▶ [INPUT DATA]:

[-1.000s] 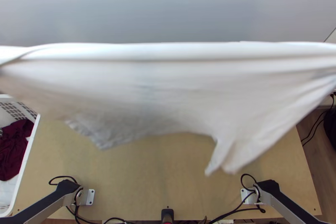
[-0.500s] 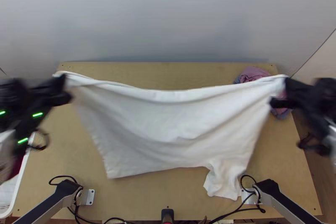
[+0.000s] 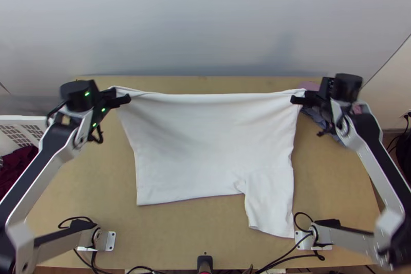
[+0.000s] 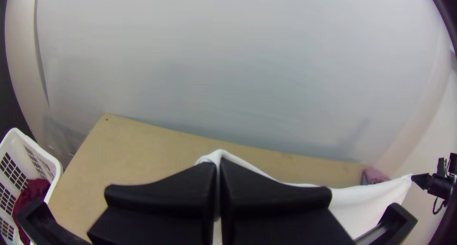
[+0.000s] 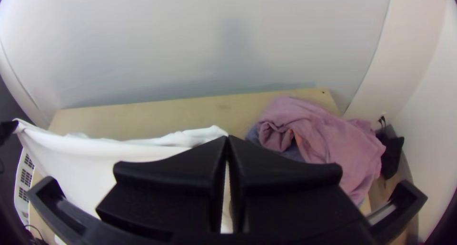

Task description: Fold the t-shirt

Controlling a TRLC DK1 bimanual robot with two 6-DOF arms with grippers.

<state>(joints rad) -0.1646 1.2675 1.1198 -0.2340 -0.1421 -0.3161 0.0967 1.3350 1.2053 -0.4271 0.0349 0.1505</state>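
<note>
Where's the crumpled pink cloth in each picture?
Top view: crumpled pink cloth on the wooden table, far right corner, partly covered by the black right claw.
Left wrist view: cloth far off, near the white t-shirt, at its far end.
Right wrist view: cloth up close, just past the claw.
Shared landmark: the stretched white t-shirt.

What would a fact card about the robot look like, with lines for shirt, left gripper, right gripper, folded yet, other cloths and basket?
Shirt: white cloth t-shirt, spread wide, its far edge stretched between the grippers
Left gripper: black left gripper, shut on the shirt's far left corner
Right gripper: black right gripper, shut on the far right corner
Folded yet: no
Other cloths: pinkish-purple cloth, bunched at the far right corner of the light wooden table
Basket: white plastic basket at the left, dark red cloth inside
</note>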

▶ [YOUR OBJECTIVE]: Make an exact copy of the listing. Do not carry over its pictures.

▶ [ANSWER BOX]:
[-1.000s] 
[-0.500s] 
[+0.000s] 
[+0.000s] 
[+0.000s] 

Task description: Fold the t-shirt

Controlling a TRLC DK1 bimanual robot with two 6-DOF arms with grippers.

<state>(joints rad) -0.1646 1.2675 1.1198 -0.2340 -0.1421 -0.3161 0.0967 1.3350 1.2053 -0.4271 0.0349 0.1505</state>
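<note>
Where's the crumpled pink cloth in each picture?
Top view: crumpled pink cloth on the wooden table, far right corner, partly covered by the black right claw.
Left wrist view: cloth far off, near the white t-shirt, at its far end.
Right wrist view: cloth up close, just past the claw.
Shared landmark: the stretched white t-shirt.

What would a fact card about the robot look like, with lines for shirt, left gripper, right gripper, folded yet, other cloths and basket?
Shirt: white cloth t-shirt, spread wide, its far edge stretched between the grippers
Left gripper: black left gripper, shut on the shirt's far left corner
Right gripper: black right gripper, shut on the far right corner
Folded yet: no
Other cloths: pinkish-purple cloth, bunched at the far right corner of the light wooden table
Basket: white plastic basket at the left, dark red cloth inside
</note>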

The answer requires no additions.